Assignment:
Every line of the data below should be written out word for word.

### Entries provided ###

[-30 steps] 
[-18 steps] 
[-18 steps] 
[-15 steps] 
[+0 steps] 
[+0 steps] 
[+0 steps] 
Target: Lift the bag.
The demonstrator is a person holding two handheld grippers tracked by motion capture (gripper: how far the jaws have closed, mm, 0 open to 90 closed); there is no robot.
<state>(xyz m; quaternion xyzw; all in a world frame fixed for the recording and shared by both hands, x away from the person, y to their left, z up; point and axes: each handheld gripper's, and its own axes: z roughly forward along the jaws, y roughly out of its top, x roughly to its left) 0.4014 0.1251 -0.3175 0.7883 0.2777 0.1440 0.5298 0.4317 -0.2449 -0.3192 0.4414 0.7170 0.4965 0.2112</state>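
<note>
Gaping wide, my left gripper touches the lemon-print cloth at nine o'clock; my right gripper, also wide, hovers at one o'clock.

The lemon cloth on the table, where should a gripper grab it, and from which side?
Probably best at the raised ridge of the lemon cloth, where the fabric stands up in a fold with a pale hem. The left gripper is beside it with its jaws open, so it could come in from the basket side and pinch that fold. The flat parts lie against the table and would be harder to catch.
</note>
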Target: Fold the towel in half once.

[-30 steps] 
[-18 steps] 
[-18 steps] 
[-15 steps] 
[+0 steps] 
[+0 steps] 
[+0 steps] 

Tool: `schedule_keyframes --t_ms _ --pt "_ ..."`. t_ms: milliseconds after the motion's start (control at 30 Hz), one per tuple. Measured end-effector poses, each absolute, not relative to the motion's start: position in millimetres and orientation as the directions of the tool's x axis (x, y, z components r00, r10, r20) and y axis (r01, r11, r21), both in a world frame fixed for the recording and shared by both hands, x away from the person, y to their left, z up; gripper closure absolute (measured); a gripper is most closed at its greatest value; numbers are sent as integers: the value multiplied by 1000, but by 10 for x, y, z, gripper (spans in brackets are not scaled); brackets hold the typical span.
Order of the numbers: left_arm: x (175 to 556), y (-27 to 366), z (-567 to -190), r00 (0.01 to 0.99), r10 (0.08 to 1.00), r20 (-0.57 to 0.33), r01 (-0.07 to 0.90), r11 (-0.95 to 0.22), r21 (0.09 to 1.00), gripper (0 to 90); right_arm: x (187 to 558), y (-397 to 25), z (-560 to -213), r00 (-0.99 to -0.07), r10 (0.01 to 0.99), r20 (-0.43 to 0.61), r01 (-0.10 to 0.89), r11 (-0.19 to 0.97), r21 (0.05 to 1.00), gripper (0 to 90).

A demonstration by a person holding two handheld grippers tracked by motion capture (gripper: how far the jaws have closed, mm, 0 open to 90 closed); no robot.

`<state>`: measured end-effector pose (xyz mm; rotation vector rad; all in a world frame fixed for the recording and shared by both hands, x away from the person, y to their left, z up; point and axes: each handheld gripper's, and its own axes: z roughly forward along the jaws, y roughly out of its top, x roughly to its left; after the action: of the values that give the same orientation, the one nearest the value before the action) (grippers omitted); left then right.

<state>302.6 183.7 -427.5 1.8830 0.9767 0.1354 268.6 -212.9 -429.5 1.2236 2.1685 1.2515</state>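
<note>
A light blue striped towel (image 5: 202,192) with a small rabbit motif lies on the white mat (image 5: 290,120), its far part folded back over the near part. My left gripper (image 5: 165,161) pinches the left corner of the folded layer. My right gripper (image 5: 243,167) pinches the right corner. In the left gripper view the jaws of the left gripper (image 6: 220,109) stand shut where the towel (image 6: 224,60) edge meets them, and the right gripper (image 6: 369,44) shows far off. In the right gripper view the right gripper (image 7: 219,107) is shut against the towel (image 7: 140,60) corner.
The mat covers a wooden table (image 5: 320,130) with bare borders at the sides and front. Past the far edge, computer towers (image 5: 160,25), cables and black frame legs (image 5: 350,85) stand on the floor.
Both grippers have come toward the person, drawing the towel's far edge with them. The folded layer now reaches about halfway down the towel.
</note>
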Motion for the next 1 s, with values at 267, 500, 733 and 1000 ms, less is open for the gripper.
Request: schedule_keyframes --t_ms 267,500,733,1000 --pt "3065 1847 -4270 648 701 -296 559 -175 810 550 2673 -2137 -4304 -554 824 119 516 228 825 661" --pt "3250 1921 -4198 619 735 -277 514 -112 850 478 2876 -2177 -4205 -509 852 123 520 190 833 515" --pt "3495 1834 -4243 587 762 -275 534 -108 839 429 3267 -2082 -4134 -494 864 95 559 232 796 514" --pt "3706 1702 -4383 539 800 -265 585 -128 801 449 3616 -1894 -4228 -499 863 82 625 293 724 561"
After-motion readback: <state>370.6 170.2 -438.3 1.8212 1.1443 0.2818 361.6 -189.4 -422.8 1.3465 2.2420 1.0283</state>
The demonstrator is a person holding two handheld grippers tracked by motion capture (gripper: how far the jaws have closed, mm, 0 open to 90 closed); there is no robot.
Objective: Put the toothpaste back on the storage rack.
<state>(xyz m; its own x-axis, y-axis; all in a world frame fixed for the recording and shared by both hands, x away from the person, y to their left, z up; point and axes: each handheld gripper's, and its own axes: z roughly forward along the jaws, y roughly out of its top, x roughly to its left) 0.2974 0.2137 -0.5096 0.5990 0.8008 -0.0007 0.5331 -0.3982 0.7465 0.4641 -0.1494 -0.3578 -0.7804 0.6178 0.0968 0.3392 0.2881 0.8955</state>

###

Solution:
[-30 steps] 
[-18 steps] 
[-18 steps] 
[-15 steps] 
[+0 steps] 
[+0 steps] 
[+0 steps] 
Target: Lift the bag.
The demonstrator is a person holding two handheld grippers tracked by motion capture (gripper: how far the jaws have closed, mm, 0 open to 90 closed); there is no robot.
<state>(xyz m; quaternion xyzw; all in a world frame fixed for the recording and shared by both hands, x away from the person, y to their left, z up; point and axes: each handheld gripper's, and its own axes: z roughly forward along the jaws, y roughly out of its top, x roughly to its left) 0.4014 0.1251 -0.3175 0.7883 0.2777 0.1440 0.5298 0.4317 -0.2449 -0.3192 0.4414 0.7170 0.4965 0.2112</state>
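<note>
Gaping wide, my left gripper touches the lemon-print cloth at nine o'clock; my right gripper, also wide, hovers at one o'clock.

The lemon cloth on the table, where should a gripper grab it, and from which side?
Probably best at the raised ridge of the lemon cloth, where the fabric stands up in a fold with a pale hem. The left gripper is beside it with its jaws open, so it could come in from the basket side and pinch that fold. The flat parts lie against the table and would be harder to catch.
</note>
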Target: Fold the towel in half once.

[-30 steps] 
[-18 steps] 
[-18 steps] 
[-15 steps] 
[+0 steps] 
[+0 steps] 
[+0 steps] 

Tool: `schedule_keyframes --t_ms _ --pt "_ ..."`. t_ms: milliseconds after the motion's start (control at 30 Hz), one per tuple. Measured end-effector poses, each absolute, not relative to the motion's start: position in millimetres and orientation as the directions of the tool's x axis (x, y, z components r00, r10, r20) and y axis (r01, r11, r21), both in a world frame fixed for the recording and shared by both hands, x away from the person, y to their left, z up; gripper closure absolute (measured); a gripper is most closed at its greatest value; numbers are sent as integers: the value multiplied by 1000, but by 10 for x, y, z, gripper (spans in brackets are not scaled); brackets hold the typical span.
Order of the numbers: left_arm: x (175 to 556), y (-27 to 366), z (-567 to -190), r00 (0.01 to 0.99), r10 (0.08 to 1.00), r20 (-0.57 to 0.33), r01 (-0.07 to 0.90), r11 (-0.95 to 0.22), r21 (0.09 to 1.00), gripper (0 to 90); right_arm: x (187 to 558), y (-397 to 25), z (-560 to -213), r00 (-0.99 to -0.07), r10 (0.01 to 0.99), r20 (-0.43 to 0.61), r01 (-0.10 to 0.89), r11 (-0.19 to 0.97), r21 (0.05 to 1.00), gripper (0 to 90).

A demonstration by a person holding two handheld grippers tracked by motion capture (gripper: how far the jaws have closed, mm, 0 open to 90 closed); no robot.

`<state>`: measured end-effector pose (xyz mm; rotation vector rad; all in a world frame fixed for the recording and shared by both hands, x away from the person, y to their left, z up; point and axes: each handheld gripper's, and its own axes: z roughly forward along the jaws, y roughly out of its top, x roughly to its left; after the action: of the values that give the same orientation, the one nearest the value before the action) (grippers omitted); left then right.

<state>302.6 183.7 -427.5 1.8830 0.9767 0.1354 268.6 -212.9 -429.5 1.2236 2.1685 1.2515</state>
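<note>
A light blue striped towel (image 5: 202,192) with a small rabbit motif lies on the white mat (image 5: 290,120), its far part folded back over the near part. My left gripper (image 5: 165,161) pinches the left corner of the folded layer. My right gripper (image 5: 243,167) pinches the right corner. In the left gripper view the jaws of the left gripper (image 6: 220,109) stand shut where the towel (image 6: 224,60) edge meets them, and the right gripper (image 6: 369,44) shows far off. In the right gripper view the right gripper (image 7: 219,107) is shut against the towel (image 7: 140,60) corner.
The mat covers a wooden table (image 5: 320,130) with bare borders at the sides and front. Past the far edge, computer towers (image 5: 160,25), cables and black frame legs (image 5: 350,85) stand on the floor.
Both grippers have come toward the person, drawing the towel's far edge with them. The folded layer now reaches about halfway down the towel.
</note>
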Motion for the next 1 s, with values at 267, 500, 733 and 1000 ms, less is open for the gripper.
Request: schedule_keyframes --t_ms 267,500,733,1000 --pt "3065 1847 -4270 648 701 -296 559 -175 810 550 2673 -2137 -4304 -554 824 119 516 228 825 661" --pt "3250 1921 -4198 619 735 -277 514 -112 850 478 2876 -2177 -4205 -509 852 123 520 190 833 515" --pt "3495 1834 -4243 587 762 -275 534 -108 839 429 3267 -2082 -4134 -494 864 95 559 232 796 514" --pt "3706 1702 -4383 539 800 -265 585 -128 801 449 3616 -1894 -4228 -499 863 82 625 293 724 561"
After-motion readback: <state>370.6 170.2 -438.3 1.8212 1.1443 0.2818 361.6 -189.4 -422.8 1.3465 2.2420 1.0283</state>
The demonstrator is a person holding two handheld grippers tracked by motion capture (gripper: how far the jaws have closed, mm, 0 open to 90 closed); there is no robot.
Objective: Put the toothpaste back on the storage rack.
<state>(xyz m; its own x-axis, y-axis; all in a world frame fixed for the recording and shared by both hands, x away from the person, y to their left, z up; point and axes: each handheld gripper's, and its own axes: z roughly forward along the jaws, y roughly out of its top, x roughly to its left) 0.2974 0.2137 -0.5096 0.5990 0.8008 -0.0007 0.5331 -0.3982 0.7465 0.4641 -0.1494 -0.3578 -0.7804 0.6178 0.0968 0.3392 0.2881 0.8955</state>

The answer was written out completely.